A grid is one kind of datum, but not every datum has to be a grid. A single strong wall line can do the job. So can a continuous canopy edge, a courtyard boundary, or a floor level that ties several spaces together.
I would not add a datum as a graphic overlay at the end. Add it as a rule, then redraw the project around it.
Threshold
Illustration by ArchitectureCourses.org. A threshold is shaped by cover, compression, light change, floor level, and the slow transition from outside to interior.
A threshold is where one condition becomes another.
Outside to inside. Public to private. Loud to quiet. Bright to dim. Low to tall. Exposed to protected.
The mistake is treating a threshold as a door. A door is hardware. A threshold is a sequence.
A strong entry might start with a change in ground surface, then a canopy, then a compressed vestibule, then a release into a taller room. A weak entry is just an opening cut into a wall. It may function, but it does not teach the visitor how to enter the building.
Thresholds matter most in projects with a strong public/private split: schools, libraries, houses, galleries, religious buildings, clinics, and community buildings. They also matter in small projects because small buildings cannot hide weak transitions behind scale.
Hierarchy
One main room. One primary path. One important edge. One main courtyard. One major vertical space. The exact answer depends on the project, but the project needs a lead.
When everything gets the same emphasis, the drawing feels flat. Every room gets special treatment. Every façade bay competes. Every diagram uses the same line weight. The reviewer has to hunt for the idea.
That usually means the design has not chosen a priority.
The fix is not always to add more. Often it is to calm the secondary parts down. Make the service spaces quieter. Reduce the number of special moments. Give the primary space better light, height, position, or edge control.
This Part Matters: hierarchy is also a drawing problem. If your line weights, labels, shadows, and diagrams all shout at once, the project may be clearer than the board makes it look.
Better Move vs Common Studio Mistake
| Common Mistake | Better Move | Why It Works |
|---|---|---|
| Draw the concept after the project is done. | Use the concept as a rule while designing. | The drawings start to agree with each other. |
| Add panels, lines, or voids because the board looks empty. | Ask what each move controls: light, movement, structure, edge, privacy, or scale. | The project stops feeling decorative. |
| Fix every crit comment with a new idea. | Translate the note into one concept and test one change. | You avoid redesigning the project into a mess. |
| Make every space important. | Pick the lead space and let the rest support it. | The plan becomes easier to read. |
| Rely on perspective views to prove volume. | Cut a section through the main spatial idea. | Height, structure, daylight, and movement become visible. |
How to Use a Crit Note Fast
A crit note is not a command to redesign everything.
Write the note down in the critic’s words first. Do not translate it while you are still annoyed. “Weak hierarchy.” “Resolve the edge.” “Section is not doing work.” “Parti unclear.” Keep the phrase short.
Then decide which concept it belongs to.
- Hierarchy: the project has no lead.
- Datum: the project has no rule holding the parts together.
- Threshold: the transition is weak.
- Figure-ground: the building and open space do not read clearly.
After that, make one test move. Not seven.
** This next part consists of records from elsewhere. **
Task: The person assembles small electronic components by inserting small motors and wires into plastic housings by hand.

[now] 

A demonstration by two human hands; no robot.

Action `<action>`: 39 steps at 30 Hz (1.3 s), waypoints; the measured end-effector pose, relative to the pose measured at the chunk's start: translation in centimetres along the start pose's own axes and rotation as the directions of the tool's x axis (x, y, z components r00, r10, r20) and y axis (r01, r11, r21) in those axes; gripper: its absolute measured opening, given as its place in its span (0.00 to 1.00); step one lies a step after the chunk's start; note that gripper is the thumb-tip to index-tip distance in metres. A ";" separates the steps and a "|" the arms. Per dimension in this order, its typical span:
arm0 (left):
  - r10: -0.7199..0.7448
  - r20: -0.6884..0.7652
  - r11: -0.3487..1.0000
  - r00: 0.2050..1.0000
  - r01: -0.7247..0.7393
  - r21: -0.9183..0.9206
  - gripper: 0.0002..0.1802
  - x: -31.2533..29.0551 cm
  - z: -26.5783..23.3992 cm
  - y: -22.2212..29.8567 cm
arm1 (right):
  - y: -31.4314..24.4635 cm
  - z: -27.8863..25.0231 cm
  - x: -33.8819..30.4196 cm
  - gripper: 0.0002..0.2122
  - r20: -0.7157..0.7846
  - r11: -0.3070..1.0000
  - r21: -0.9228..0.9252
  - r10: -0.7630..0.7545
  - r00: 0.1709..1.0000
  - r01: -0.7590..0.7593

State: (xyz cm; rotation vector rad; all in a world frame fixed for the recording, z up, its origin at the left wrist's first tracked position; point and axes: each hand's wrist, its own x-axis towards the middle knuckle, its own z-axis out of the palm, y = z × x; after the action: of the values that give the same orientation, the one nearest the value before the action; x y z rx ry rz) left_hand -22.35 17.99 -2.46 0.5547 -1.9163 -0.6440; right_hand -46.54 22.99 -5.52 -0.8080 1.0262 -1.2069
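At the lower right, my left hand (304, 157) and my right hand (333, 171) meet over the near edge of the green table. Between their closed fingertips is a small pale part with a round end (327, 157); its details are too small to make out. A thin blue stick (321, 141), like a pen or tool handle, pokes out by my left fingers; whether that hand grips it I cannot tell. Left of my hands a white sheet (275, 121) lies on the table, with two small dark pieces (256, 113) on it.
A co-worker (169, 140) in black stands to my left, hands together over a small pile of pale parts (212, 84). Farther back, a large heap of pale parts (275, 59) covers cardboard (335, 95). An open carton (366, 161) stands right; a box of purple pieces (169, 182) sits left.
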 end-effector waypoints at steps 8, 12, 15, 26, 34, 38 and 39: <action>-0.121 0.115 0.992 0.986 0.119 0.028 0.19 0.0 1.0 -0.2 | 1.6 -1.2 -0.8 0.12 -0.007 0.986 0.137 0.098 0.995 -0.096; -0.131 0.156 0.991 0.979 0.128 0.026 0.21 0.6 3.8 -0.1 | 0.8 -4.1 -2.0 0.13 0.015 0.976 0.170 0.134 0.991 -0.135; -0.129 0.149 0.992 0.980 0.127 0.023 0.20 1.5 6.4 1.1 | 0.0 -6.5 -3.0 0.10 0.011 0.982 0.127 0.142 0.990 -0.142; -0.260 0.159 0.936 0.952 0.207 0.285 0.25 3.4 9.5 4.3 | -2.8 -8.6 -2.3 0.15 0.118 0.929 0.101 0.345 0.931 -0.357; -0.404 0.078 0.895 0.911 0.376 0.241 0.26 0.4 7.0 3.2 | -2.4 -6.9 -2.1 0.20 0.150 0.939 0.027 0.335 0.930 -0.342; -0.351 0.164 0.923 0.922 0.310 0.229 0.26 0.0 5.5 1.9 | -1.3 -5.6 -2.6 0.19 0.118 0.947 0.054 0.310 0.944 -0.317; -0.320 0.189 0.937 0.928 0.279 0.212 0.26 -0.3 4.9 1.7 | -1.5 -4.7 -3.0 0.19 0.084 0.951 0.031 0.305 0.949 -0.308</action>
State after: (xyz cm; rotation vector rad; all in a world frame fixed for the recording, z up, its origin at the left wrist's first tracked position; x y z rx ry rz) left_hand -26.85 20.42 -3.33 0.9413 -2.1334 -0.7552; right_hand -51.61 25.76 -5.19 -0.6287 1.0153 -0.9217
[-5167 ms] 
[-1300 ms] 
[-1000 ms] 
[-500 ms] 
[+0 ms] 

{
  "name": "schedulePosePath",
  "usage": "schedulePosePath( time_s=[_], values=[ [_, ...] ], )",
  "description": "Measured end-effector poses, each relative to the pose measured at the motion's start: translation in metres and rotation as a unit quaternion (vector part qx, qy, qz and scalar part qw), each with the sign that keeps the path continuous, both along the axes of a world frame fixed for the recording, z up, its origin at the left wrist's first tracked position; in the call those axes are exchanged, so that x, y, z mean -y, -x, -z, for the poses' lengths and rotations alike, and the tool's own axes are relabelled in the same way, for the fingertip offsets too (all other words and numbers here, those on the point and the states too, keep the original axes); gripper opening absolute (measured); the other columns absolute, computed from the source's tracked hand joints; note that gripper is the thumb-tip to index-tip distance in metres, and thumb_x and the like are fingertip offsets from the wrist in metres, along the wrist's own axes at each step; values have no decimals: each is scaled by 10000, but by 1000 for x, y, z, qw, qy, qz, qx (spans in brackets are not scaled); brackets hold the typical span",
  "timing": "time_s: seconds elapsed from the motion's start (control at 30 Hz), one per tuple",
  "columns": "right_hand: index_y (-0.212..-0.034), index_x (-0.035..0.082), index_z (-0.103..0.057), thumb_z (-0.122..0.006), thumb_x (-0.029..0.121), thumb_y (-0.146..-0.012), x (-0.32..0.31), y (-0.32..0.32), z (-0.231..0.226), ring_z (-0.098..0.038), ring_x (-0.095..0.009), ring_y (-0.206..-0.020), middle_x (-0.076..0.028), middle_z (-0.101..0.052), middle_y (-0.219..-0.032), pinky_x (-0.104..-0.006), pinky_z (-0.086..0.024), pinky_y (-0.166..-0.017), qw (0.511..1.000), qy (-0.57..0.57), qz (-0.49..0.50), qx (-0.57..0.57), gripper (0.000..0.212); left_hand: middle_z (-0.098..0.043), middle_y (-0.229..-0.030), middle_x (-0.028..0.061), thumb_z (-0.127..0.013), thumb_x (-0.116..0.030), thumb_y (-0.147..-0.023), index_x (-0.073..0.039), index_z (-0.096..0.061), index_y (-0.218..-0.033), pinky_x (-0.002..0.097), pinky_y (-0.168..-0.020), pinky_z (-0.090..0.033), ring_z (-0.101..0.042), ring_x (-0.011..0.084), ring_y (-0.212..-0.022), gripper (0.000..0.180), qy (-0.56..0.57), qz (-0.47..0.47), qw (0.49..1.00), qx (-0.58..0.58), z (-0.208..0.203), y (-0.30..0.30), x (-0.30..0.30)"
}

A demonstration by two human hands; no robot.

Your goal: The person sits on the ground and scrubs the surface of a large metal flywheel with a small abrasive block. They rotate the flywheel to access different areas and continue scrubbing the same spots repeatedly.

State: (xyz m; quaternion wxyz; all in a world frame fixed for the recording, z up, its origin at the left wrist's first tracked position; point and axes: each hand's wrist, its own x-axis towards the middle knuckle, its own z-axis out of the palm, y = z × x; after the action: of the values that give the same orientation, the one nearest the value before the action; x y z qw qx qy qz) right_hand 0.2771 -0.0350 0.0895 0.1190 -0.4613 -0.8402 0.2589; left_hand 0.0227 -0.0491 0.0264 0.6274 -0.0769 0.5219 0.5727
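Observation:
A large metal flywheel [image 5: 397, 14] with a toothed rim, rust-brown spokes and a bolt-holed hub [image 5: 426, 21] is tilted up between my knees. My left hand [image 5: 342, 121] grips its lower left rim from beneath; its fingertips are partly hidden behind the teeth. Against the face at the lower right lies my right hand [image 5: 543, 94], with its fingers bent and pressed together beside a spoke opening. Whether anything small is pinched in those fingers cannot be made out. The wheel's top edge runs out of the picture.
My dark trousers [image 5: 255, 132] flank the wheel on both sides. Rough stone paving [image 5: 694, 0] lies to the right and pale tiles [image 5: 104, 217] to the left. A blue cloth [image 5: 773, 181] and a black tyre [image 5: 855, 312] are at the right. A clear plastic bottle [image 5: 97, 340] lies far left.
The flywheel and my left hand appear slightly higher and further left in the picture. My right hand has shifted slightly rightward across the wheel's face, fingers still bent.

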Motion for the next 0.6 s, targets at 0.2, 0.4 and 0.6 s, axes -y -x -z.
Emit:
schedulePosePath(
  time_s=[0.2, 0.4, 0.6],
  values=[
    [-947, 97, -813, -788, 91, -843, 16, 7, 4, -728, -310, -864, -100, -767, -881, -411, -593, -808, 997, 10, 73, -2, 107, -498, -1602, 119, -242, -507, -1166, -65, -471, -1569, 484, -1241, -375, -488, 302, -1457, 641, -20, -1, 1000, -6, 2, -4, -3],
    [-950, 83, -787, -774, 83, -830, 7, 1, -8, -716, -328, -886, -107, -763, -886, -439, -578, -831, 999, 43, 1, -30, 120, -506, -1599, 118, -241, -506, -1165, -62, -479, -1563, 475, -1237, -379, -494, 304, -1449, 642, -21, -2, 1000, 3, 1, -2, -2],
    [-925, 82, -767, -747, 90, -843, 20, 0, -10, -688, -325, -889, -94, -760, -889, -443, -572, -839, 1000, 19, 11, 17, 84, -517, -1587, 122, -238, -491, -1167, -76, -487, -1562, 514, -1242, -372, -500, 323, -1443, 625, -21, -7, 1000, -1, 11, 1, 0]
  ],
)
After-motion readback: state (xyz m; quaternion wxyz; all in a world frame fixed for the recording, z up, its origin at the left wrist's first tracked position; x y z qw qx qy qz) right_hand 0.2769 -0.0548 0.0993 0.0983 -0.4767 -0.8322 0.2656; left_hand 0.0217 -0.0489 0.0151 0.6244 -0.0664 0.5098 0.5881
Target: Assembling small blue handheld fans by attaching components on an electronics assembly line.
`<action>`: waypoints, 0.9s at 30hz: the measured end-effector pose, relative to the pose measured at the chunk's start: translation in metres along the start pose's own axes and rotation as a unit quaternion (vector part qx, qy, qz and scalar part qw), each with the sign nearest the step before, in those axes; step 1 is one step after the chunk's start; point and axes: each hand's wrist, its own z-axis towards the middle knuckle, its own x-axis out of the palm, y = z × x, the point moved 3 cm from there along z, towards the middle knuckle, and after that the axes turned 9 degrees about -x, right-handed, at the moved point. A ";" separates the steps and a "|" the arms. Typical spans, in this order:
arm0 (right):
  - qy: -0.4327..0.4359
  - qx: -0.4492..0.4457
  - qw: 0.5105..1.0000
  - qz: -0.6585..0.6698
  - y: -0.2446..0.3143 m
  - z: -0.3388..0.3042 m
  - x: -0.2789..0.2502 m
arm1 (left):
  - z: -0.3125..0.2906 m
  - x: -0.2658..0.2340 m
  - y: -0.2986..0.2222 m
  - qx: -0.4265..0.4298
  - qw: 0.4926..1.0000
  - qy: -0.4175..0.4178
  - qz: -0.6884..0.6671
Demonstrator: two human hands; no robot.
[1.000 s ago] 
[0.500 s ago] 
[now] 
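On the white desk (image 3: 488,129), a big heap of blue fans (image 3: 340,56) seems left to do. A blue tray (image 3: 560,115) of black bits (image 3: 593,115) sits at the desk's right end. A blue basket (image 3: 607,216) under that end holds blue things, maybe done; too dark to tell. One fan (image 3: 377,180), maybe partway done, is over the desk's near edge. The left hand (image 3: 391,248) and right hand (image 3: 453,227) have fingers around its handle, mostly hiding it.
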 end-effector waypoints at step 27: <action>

If the note is about hierarchy, enlarge the primary space or reduce the competing spaces. If the note is about the edge, redraw the ground-wall-roof condition. If the note is about the section, cut through the main idea and make it prove light, structure, and movement.
This is where students waste time. They make the board prettier before fixing the logic. A cleaner render will not save a plan that still has no lead.
The One-Page Proof
For the next crit, bring proof that you tested the comment.
One page is enough.
- Before / after: same scale, same view, same crop.
- One sentence: name what changed.
- One diagram: parti, circulation, solid/void, or hierarchy.
- One check: span, width, clearance, daylight direction, entry sequence, or structural grid.
The page should make the change obvious without you standing beside it explaining every line.
Useful studio book:
101 Things I Learned in Architecture School is useful for short, sharp studio lessons. It is not a replacement for drawing, but it can help when you need a concept explained without a full theory lecture.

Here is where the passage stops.